Какого-то лета (дневничковое)

Два дня не могла летать, до полусмерти обчитавшись про Запретные Мохнатки.

«Он вломился в запретную мохнатку», — прочитала я на стр. 83 и чуть не сошла с ума. Это как? Знающие люди сказали мне: это то же самое, что и «ввести свою напряженную плоть во влажное лоно», стр. 67.

Какой ужас. Живут себе где-то в лесах небольшие зверьки запретные мохнатки, никого не трогают, ни на кого не нападают, мирные, в общем, животные. Зачем он вломился в одного из них? Ну, разорил бы нору, забрал бы орехи, но убивать-то зачем. Бедные запретные мохнатки, и при луне нет им покоя. Хотя, может быть, им нравится, когда в них вламываются? Как и влажные лоны, запретные мохнатки не очень хорошо изучены зоологами, и мы можем не знать обо всех предпочтениях и повадках этих таинственных животных.

Но как же паршиво пишет этот бывший местный главврач бывшей партийной газеты. Между прочим, признался в предисловье: «Эта книга, — говорит, — была написана 30 лет тому назад, но не могла быть издана по понятным причинам».

По каким, интересно. Что случилось в лесу за 30 лет? Неужто запретные мохнатки стали спускаться с деревьев прямо на напряженную плоть бывших партийных журналистов?

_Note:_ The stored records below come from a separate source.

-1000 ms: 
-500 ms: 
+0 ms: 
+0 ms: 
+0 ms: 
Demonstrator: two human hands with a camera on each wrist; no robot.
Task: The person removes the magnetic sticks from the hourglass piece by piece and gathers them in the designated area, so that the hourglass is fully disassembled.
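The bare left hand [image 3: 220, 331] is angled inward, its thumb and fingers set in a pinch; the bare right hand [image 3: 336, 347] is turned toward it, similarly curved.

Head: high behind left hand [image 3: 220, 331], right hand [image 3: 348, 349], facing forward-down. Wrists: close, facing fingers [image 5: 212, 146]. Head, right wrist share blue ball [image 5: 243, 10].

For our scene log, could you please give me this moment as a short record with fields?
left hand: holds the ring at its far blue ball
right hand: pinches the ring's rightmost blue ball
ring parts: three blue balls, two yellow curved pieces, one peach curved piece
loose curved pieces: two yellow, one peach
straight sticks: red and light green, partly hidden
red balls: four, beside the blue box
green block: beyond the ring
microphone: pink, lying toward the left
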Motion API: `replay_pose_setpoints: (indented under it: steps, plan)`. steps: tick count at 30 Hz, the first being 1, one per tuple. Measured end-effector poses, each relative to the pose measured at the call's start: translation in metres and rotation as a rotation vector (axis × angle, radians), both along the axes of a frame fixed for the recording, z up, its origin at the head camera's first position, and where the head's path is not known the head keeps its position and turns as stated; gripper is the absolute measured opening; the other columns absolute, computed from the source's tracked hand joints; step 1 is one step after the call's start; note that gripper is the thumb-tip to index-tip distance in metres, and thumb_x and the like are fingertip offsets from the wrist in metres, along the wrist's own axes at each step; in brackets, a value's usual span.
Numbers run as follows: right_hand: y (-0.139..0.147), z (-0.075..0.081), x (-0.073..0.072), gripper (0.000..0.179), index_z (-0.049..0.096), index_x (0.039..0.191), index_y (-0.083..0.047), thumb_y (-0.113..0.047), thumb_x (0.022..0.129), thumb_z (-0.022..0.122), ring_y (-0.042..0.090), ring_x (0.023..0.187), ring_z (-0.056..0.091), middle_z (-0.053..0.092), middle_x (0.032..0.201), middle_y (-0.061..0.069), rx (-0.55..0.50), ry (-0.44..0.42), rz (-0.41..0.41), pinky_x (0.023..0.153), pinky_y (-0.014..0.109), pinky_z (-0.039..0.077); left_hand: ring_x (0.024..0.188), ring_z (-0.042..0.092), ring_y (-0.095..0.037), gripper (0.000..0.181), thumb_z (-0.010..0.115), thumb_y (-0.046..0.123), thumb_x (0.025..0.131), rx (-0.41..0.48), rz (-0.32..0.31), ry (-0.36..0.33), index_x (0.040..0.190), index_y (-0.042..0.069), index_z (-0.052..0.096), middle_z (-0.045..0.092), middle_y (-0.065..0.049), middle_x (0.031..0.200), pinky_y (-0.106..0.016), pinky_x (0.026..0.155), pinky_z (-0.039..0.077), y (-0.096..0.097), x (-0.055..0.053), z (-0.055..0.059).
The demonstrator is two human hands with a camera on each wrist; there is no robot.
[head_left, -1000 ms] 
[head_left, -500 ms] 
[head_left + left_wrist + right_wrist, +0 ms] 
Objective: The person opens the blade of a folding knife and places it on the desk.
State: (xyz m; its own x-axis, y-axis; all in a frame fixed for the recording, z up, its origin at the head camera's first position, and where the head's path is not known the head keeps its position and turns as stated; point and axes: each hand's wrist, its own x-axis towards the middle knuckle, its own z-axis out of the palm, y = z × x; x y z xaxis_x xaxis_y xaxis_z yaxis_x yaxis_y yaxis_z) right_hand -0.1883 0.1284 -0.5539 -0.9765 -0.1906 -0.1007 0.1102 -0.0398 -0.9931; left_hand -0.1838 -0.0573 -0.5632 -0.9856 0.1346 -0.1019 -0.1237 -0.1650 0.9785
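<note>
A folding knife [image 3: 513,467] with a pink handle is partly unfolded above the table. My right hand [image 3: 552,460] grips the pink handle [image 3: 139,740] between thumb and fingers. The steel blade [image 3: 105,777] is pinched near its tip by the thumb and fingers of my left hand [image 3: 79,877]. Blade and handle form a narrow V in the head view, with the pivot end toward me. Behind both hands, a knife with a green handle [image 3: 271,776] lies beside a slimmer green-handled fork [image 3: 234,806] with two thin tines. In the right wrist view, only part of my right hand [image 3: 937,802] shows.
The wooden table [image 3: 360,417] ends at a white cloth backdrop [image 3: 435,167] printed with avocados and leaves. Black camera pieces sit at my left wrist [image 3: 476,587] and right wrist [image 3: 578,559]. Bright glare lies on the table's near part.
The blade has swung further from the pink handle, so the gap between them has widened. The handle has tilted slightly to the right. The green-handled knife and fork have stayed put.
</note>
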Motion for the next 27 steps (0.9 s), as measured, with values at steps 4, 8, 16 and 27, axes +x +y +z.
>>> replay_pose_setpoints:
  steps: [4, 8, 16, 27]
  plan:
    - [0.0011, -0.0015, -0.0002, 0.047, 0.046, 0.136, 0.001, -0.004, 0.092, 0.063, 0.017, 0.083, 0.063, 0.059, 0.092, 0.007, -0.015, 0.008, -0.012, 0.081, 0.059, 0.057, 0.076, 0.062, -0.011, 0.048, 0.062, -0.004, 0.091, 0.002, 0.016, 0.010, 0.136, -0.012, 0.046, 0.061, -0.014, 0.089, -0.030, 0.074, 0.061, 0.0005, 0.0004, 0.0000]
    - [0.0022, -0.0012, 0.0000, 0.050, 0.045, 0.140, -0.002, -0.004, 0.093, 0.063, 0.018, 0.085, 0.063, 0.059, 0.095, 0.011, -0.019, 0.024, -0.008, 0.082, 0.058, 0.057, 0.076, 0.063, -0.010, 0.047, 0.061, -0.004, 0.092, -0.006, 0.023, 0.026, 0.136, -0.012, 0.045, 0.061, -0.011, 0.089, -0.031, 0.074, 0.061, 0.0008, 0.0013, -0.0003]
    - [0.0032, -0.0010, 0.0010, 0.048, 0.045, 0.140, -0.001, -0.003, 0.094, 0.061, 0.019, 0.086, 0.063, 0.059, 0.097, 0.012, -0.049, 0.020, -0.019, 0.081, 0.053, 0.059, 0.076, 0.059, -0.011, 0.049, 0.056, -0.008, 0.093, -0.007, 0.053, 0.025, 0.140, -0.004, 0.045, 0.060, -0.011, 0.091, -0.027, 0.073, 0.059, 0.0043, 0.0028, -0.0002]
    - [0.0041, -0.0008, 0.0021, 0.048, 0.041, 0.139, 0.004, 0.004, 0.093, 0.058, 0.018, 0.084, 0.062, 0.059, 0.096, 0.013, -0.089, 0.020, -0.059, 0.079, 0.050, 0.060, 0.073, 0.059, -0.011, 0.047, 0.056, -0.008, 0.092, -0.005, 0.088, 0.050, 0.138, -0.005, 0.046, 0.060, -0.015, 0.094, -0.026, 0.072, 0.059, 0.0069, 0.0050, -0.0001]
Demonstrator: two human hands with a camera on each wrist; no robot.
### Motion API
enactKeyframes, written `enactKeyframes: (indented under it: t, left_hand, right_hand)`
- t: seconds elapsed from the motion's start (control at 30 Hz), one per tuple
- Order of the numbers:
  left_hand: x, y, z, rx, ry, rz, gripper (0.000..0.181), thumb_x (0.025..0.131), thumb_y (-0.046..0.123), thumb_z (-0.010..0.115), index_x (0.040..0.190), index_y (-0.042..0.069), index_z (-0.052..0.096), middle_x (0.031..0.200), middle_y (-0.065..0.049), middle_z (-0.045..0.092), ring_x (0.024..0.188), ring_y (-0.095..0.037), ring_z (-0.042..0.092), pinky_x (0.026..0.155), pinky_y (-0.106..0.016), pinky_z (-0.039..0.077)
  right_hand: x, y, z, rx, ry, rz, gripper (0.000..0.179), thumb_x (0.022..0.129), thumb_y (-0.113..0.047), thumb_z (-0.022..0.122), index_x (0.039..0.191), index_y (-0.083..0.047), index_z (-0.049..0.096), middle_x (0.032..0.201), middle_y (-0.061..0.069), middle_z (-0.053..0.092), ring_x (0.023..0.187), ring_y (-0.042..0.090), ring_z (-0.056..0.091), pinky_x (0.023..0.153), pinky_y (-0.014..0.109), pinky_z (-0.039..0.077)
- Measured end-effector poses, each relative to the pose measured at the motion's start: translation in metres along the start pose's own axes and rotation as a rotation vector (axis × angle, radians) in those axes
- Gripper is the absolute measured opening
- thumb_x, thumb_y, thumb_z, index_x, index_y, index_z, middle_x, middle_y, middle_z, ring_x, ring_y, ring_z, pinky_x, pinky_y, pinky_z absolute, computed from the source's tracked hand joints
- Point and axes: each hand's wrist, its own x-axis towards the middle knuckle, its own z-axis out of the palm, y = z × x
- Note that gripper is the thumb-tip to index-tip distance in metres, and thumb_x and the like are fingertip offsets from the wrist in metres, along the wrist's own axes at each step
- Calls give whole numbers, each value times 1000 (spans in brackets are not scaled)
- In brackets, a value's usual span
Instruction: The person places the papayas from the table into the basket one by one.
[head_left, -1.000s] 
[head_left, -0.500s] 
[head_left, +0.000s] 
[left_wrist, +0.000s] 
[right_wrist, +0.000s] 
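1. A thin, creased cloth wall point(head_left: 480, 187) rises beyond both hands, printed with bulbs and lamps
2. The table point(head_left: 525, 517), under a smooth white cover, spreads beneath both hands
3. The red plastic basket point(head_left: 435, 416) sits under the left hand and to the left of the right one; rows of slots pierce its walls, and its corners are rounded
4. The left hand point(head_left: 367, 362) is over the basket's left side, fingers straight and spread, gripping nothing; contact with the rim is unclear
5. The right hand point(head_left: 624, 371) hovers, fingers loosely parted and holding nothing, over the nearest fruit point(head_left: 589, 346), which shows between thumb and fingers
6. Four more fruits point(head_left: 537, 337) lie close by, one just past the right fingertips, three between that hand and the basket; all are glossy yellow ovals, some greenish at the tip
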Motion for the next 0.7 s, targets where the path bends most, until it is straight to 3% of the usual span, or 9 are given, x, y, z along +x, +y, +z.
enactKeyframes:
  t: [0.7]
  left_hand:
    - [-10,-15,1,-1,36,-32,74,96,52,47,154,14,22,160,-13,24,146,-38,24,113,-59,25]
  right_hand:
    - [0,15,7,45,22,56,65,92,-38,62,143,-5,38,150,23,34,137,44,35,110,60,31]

Роман в новеллах. О моряках-дальневосточниках, и им же с любовью посвящается. Чистая, без эротики, любовь. Запретная Мохнатка — это ведь и есть победа над Эросом. Его нефритовый стебель сник, увял и почти рассыпался в прах.

С РОДИНОЙ ПО СОСЕДСТВУ

Кто-то живёт рядом с Морским кладбищем. Перпендикулярно ему и чуть ниже идёт трасса. Говорят, портреты покойников, отражая свет автомобильных фар, по ночам бросают блики на стены квартир.

Кто-то живёт недалеко от Спортивной набережной и ночи напролёт с отвращением к человечеству слушает караоке.

Кто-то живёт вблизи продуктовых рынков, и пахнущий шаурмой ветер забрасывает в окна этих людей масляные бумажки.

Я живу рядом с морем и с родиной по соседству.

Говорят, в хозяйстве сгодится все. Не знаю, не знаю. Например, генератор на 1,2 киловатта — стоит в самом углу подвала — мне не нужен. И вот эти железочки, назначения которых я даже не усвоила, мне тем более не нужны. А пять веников? Нафига мне пять веников. Я не знаю. Ну, пять не пять — три я распределила между Веркой, Надькой и Любкой, а вот двумя питаются подвальные крысы. А четыре килограмма серебрянки? Таким количеством краски можно дважды выкрасить Морское кладбище, но я не хочу красить кладбище. Не уверена насчет веников, но серебрянкой еще долго будут пользоваться мои потомки, если, конечно, я их выведу, но выводить я их буду в Мск, а серебрянку туда не попру ни за что.

Ящик с кафелем. Остатки. Голубой такой кафель, основную часть я подарила дальним друзьям, они обклеили им дачное тубзо, и теперь там у них полная иллюзия автовокзальной уборной советского периода.

Что тут еще: ага, гвозди. Три ящика гвоздей. Во что их забивать? Ладно, пусть потомки разбираются.

Проволока какая-то.

А если бы я консервировала огурцы? Куда бы я их ставила? Некуда, некуда мне ставить огурцы.

Так почему же, спрашивается, я не возьму и не выброшу эти неведомые железки, уродский кафель и всё остальное, которое только занимает место?